▶ [ACTION ITEM]:
Read the listing and extract each line that includes the word "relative".

▶ [SUPPLIED RECORDS]:

--------------------------------------------------

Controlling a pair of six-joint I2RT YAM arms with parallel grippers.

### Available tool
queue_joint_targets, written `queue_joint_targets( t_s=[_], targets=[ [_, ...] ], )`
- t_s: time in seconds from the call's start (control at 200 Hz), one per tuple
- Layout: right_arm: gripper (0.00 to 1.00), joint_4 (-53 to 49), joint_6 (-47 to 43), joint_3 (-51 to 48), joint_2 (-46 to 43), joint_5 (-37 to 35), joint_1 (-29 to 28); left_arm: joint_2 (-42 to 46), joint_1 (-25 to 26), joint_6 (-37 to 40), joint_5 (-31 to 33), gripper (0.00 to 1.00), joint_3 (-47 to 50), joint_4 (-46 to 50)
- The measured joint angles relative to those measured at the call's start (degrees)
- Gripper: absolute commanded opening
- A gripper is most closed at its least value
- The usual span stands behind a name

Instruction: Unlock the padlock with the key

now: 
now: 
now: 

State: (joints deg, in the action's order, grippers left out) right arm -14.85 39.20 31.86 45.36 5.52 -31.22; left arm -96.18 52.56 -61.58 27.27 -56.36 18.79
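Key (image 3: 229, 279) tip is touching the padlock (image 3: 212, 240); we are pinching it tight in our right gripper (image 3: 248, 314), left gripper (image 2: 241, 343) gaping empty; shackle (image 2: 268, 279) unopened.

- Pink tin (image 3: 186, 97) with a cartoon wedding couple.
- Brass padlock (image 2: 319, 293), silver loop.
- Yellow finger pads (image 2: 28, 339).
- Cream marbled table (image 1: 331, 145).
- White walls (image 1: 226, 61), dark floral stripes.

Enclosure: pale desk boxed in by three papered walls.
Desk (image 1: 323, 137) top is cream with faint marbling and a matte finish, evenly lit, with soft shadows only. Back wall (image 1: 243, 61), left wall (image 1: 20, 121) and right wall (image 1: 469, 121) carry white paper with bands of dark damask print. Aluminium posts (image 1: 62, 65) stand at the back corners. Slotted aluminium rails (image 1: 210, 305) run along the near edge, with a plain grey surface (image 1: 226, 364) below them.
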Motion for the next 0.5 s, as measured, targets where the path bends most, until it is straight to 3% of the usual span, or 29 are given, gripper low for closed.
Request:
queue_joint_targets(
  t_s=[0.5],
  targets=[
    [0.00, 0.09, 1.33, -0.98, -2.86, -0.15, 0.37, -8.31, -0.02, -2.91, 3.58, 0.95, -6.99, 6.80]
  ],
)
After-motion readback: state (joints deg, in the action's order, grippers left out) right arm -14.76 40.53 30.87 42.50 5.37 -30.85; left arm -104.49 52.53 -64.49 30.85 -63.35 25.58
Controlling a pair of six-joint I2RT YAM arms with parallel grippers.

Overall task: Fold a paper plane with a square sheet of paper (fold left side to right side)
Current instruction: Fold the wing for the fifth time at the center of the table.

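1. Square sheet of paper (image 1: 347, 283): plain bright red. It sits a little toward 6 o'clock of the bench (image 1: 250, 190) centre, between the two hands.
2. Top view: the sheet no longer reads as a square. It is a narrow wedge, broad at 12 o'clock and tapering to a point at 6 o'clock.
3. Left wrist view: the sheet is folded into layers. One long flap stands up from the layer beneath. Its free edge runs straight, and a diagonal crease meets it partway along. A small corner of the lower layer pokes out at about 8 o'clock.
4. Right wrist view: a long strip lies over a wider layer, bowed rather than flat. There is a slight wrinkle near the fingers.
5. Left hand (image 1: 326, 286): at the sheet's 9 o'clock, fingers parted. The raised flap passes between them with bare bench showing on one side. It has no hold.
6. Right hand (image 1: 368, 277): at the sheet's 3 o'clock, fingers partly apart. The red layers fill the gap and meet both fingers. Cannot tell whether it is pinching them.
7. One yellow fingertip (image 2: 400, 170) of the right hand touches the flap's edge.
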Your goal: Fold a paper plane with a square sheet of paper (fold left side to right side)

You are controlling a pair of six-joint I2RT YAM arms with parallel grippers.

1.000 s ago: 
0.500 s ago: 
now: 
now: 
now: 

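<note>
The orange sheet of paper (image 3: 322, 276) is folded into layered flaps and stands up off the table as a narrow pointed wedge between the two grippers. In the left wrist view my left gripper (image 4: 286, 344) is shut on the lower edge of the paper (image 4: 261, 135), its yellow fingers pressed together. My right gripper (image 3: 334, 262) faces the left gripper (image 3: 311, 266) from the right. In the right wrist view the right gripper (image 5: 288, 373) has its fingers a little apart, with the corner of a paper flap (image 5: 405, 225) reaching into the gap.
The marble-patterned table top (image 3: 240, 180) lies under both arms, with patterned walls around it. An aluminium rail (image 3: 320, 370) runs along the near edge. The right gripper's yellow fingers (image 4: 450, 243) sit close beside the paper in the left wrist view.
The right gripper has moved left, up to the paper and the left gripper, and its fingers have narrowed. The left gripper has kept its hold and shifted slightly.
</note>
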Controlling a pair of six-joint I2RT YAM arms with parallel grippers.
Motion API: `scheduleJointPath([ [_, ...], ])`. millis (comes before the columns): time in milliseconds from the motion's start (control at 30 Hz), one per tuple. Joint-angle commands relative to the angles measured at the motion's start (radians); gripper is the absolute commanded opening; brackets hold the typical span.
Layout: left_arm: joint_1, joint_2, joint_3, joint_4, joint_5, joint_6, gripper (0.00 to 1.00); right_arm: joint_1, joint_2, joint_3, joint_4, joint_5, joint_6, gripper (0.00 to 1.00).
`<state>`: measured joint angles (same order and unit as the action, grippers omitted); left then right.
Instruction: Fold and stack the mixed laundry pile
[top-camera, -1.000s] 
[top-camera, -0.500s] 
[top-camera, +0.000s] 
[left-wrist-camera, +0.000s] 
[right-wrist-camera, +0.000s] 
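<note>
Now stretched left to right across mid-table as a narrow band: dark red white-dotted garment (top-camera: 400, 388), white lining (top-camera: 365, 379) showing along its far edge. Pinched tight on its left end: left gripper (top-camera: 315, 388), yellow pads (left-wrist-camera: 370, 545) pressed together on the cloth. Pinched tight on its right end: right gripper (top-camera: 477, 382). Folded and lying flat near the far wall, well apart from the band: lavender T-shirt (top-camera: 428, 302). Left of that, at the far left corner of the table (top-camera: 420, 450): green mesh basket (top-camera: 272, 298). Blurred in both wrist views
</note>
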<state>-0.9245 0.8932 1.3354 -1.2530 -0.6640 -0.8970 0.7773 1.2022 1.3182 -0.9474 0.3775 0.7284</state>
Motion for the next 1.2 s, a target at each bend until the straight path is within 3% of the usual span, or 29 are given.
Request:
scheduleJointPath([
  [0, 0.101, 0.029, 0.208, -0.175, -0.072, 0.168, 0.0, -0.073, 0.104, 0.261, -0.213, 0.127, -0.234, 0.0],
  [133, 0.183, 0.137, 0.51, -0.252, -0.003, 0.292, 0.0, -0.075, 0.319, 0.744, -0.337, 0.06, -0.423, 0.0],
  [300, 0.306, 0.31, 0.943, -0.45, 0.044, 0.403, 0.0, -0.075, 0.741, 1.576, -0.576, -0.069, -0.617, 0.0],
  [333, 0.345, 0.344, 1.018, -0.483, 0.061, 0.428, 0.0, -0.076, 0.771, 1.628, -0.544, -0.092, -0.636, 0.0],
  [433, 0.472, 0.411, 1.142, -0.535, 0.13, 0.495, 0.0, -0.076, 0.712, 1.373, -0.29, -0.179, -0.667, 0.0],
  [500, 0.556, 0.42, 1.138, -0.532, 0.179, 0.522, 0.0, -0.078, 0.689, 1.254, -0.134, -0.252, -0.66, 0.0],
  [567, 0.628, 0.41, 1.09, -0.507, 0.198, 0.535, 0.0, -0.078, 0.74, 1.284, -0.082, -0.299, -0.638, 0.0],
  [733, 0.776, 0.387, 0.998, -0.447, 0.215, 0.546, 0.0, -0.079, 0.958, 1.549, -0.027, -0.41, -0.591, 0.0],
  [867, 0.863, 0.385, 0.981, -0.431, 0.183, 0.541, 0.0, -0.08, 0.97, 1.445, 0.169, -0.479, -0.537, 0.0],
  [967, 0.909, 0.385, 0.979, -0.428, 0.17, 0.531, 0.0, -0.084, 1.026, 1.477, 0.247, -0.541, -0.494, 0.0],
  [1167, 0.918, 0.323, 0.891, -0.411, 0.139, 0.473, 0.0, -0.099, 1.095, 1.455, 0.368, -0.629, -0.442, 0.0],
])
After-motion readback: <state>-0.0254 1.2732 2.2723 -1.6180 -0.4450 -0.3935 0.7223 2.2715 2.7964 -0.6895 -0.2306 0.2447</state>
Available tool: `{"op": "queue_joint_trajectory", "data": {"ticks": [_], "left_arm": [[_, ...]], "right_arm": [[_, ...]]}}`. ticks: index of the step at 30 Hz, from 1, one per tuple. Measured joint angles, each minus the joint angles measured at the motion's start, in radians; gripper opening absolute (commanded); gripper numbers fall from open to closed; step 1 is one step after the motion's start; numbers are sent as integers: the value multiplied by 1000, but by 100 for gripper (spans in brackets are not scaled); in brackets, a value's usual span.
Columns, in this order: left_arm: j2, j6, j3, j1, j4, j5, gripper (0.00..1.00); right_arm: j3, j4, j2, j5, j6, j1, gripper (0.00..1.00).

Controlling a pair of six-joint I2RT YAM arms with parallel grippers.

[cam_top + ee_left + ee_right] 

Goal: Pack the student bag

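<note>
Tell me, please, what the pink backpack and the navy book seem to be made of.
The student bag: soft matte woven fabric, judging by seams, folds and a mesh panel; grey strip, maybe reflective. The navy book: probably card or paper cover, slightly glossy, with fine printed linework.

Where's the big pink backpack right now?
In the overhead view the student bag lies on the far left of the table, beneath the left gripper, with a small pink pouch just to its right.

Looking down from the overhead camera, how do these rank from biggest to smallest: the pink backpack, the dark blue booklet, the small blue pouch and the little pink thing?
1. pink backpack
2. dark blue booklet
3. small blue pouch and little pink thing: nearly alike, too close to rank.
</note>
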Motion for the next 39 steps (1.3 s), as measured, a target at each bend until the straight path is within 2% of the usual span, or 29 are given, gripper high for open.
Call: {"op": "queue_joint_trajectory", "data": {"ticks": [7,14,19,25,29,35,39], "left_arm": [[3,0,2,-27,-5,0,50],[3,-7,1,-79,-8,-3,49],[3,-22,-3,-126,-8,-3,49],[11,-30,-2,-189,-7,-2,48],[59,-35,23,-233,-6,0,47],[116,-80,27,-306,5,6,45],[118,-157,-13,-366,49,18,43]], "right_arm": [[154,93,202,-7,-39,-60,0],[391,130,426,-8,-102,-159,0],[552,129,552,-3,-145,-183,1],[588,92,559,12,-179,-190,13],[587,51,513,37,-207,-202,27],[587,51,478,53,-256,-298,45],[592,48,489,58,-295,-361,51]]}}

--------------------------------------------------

▶ [RESULT FOR THIS TASK]:
- The measured joint angles relative to those measured at the call's start (degrees)
Motion API: `scheduleJointPath([ [_, ...], ])`. millis (comes before the columns): time in milliseconds from the motion's start (control at 30 Hz), one per tuple. Joint-angle commands relative to the angles measured at the motion's start (radians); gripper is the absolute commanded opening; brackets hold the typical span.

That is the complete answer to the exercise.